El agente manipuló el grabador.

—Pienso que preferirá utilizar el audífono —manifestó evitando cuidadosamente que la expresión de su rostro permitiera traslucir algo. Oprimió la tecla.

Graham oyó voces, el ruido de rueditas, «llévenlo a la tres», el golpe de una camilla contra una puerta de vaivén, una tos seguida de una arcada, una voz que hablaba sin labios.

—Uende ientudo.

—¿Lo viste, Freddy? ¿Qué aspecto tenía, Freddy?
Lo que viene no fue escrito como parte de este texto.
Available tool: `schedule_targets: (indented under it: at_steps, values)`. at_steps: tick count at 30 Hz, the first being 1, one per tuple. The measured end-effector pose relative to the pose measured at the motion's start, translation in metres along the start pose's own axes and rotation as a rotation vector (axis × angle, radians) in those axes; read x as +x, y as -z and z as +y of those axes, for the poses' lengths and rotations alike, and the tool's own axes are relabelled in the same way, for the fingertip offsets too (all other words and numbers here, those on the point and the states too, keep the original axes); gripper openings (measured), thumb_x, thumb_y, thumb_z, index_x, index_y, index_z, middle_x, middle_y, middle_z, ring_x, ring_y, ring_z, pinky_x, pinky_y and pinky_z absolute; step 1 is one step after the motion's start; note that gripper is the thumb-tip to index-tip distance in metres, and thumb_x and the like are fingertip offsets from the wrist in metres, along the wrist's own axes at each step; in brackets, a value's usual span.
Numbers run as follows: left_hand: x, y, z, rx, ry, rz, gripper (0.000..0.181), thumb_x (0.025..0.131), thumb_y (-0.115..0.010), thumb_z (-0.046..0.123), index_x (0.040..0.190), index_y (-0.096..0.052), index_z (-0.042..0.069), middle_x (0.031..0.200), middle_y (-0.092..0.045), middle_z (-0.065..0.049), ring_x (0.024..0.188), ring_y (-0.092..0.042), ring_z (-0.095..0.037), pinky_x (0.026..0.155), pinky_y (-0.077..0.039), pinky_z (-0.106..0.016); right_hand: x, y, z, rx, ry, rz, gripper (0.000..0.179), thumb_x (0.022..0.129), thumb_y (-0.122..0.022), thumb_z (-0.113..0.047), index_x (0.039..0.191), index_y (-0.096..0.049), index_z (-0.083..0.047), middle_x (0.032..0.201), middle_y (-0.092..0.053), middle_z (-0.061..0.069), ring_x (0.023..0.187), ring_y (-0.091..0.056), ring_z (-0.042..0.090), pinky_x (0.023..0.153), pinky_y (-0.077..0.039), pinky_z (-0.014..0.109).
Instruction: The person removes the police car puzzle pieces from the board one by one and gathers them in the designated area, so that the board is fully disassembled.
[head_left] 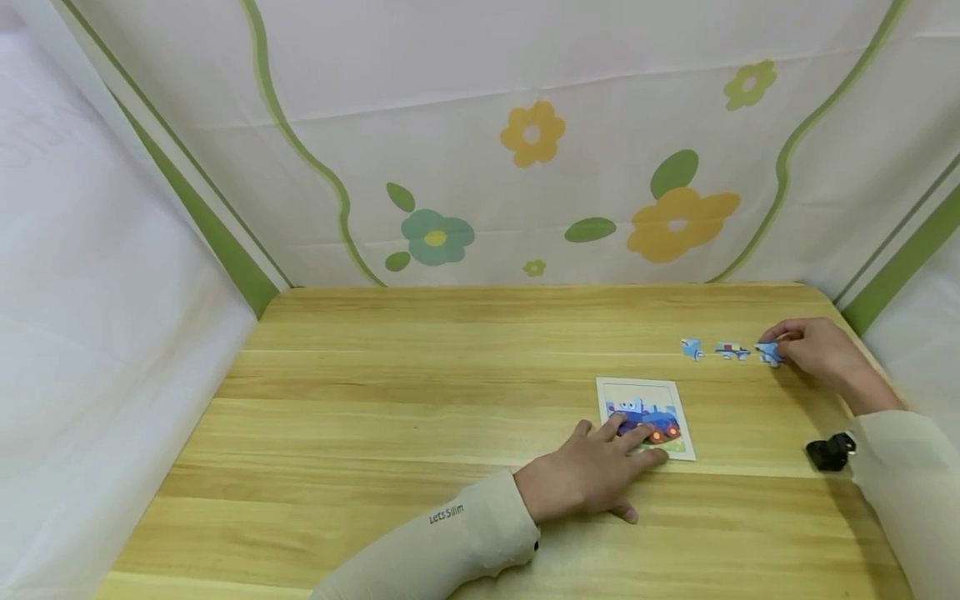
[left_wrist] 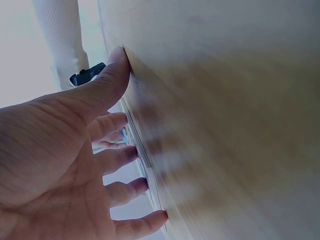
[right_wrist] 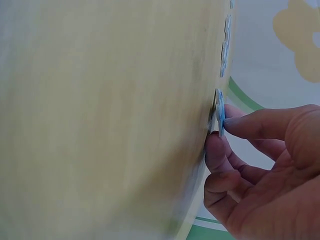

—¿Wendy? Or avor Wendy. Graham me odió. Ese mierda lo sabía. Graham me odió. Ese lerda uso la mano sobre mí en la otografía como si fuera su rotegido. ¿Wendy?

Un ruido como el de un desagüe. La voz de un médico:

—Eso es. Déjeme acercarme. Salgan del camino. Ahora.

Eso era todo.

Graham estaba parado junto a Lounds mientras Crawford escuchaba la grabación.

—Estamos buscando el automóvil con ese número de placa —dijo el agente—. ¿Pudo entender lo que decía?

—¿Quién es Wendy? —preguntó Crawford.

—Esa rubia pechugona que está en el pasillo. Ha tratado de verlo. No sabe nada.

—¿Por qué no la dejan entrar? —preguntó Graham que seguía junto a la cama de espaldas a ellos.

—No quieren visitas.

—El hombre se está muriendo.

—¿Cree que no lo sé? ¿Qué carajo cree que he estado haciendo desde las doce hasta las seis?

—Descanse un par de minutos —sugirió Crawford—. Vaya a tomar un café, lávese la cara. Él no puede decir nada. Si llegara a hacerlo, tengo la grabadora aquí al lado.

—De acuerdo. Me vendrá muy bien.

Cuando el agente salió, Graham dejó a Crawford junto al lecho del enfermo y se acercó a la mujer que esperaba en el pasillo.

—¿Wendy?

—Así es.

—Si de veras cree que quiere entrar allí, yo la acompañaré.

—Lo quiero. Tal vez sea mejor que me peine.

—No tiene importancia —respondió Graham.

El agente no trató de hacerla salir cuando volvió al cuarto.

Wendy, la de Wendy City, sujetaba la chamuscada garra de Lounds y tenía sus ojos fijos en él. Lounds se estremeció ligeramente, poco antes del mediodía.

—Todo va a andar bien, Roscoe —dijo ella—. Vamos a darnos la gran vida.

Lounds se estremeció nuevamente y murió.